The article is nearing its conclusion:
Even Stanley Hordes, whose two decades of historical research has been bolstered by the 185delAG findings, says that the greatest value of the genetic information in New Mexico and Colorado is that it "identified a population at risk for contracting potentially fatal diseases, thus providing the opportunity for early detection and treatment." In other words, genes are rich in information, but the information that matters most is about life and death.
As she prepared for the Valdez family meeting, Castellano recalled, she wondered how the group would respond to what she had to tell them about their medical history. Then she plunged into her account of how 185delAG originated in the Middle East and traveled to New Mexico. The revelation that the Valdezes were related to Spanish Jews prompted quizzical looks. But, later, Elsie Valdez Vigil, at 68 the oldest family member there, said she wasn't bothered by the information. “Jesus was Jewish,” she said.
And of course, Jesus was certainly not Jewish in the modern sense of the word. He was an Israelite of Judaea, and the Edomite-Canaanite-Jews are not Israelites.
There is much more recent evidence supporting our assertions concerning the true nature of Ladinos than what we should even present here, as we could repeat ourselves often. One of the newest is a preliminary study which had dozens of academic scientists as co-authors and was rather recently published, on January 23rd, 2018, at a biology website (bioRxiv) maintained by the Cold Spring Harbor Laboratory, titled Latin Americans show wide-spread Converso ancestry and the imprint of local Native ancestry on physical appearance. Here is a portion of the abstract of the study:
Historical records and genetic analyses indicate that Latin Americans trace their ancestry mainly to the admixture of Native Americans, Europeans and Sub-Saharan Africans.
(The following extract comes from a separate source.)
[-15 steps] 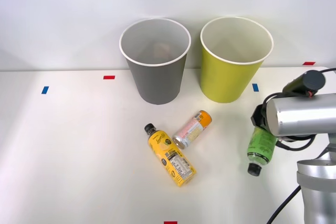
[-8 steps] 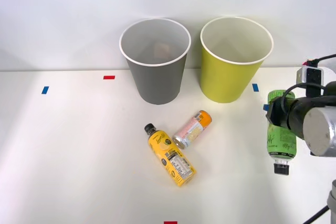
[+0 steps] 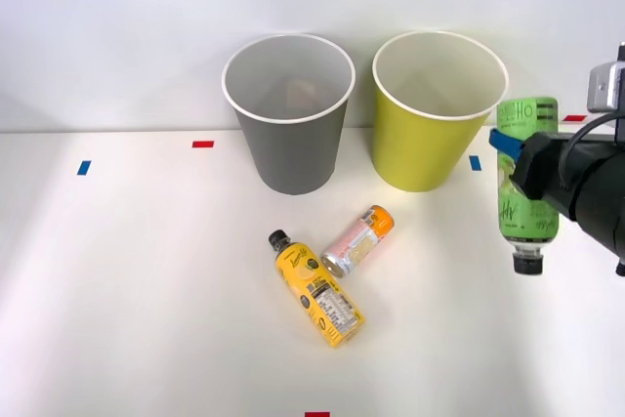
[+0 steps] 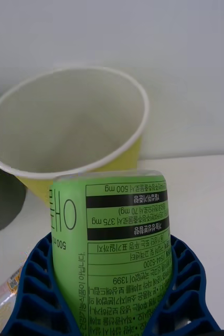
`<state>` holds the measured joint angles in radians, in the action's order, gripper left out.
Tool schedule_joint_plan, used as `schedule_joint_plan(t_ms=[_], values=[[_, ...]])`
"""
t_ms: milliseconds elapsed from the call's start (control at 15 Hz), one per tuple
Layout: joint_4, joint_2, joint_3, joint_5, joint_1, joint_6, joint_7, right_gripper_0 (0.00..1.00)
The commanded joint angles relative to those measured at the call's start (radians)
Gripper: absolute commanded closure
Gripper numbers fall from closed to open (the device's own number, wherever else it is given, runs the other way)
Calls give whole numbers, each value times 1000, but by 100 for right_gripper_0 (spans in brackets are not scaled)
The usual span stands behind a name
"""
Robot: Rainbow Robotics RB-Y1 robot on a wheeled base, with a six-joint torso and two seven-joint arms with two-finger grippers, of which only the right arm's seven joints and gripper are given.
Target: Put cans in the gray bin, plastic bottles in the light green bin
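Front view: right pincer [image 3: 524, 158] clamped on the green bottle [image 3: 527, 183], held cap-down, clear of the desk [image 3: 146, 280], just right of the light green bin [image 3: 430, 139]. Gray bin [image 3: 291, 134] beside it on the left. Nearer, yellow bottle [image 3: 318, 290] and can [image 3: 357, 240] lying touching.

Right wrist view: blue fingers [image 4: 33, 294] hugging both sides of the green bottle [image 4: 117, 247], base end pointing towards the light green bin [image 4: 64, 131] beyond.
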<state>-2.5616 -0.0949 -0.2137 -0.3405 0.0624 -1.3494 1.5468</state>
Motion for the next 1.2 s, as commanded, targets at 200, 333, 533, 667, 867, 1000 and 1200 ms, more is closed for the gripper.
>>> schedule_joint_plan(t_ms=[200,333,533,667,867,1000,1200], values=[[129,0,-52,-285,88,377,38,100],[204,0,-56,-311,168,450,58,100],[302,31,-79,-311,301,489,78,100],[412,41,-56,-310,356,602,90,100],[592,44,-15,-244,439,786,116,100],[675,44,-13,-176,481,834,122,100],[794,46,-3,-153,513,931,136,100]])
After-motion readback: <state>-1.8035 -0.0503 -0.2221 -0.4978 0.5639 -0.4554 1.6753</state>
Using novel haplotype-based methods here we infer the sub-populations involved in admixture for over 6,500 Latin Americans and evaluate the impact of sub-continental ancestry on the physical appearance of these individuals. We find that pre-Columbian Native genetic structure is mirrored in Latin Americans and that sources of non-Native ancestry, and admixture timings, match documented migratory flows. We also detect South/East Mediterranean ancestry across Latin America, probably stemming from the clandestine colonial migration of Christian converts of non-European origin (Conversos).
So these academic researchers and scientists have found that Crypto-Jewish miscegenation with the indigenous natives was “widespread”, across Latin America, even though the appearance of the resulting Ladinos remained largely native. Latin America certainly is Ladino America.
By now we hope to have established as fact, that at least a great many of the so-called Latinos and Hispanics are actually descended from Jews, and after that, there is the Arab question, which is how many of the supposedly Spanish or Portuguese colonists actually descended from Iberians who were mixed with Arabs during the Islamic occupation of Iberia. Then, after the realization that Jews and Arabs are actually both descended in great degree from the Canaanites and other enemies of ancient Israel, we may indeed arrive at a full view of the answers to the Arab question, and we may begin to approach the appropriate conclusions from our Christian instruction on the sheep and the goats. In the end, there will be no “sewer people” in the Kingdom of Yahweh. So how could we accept them among us now?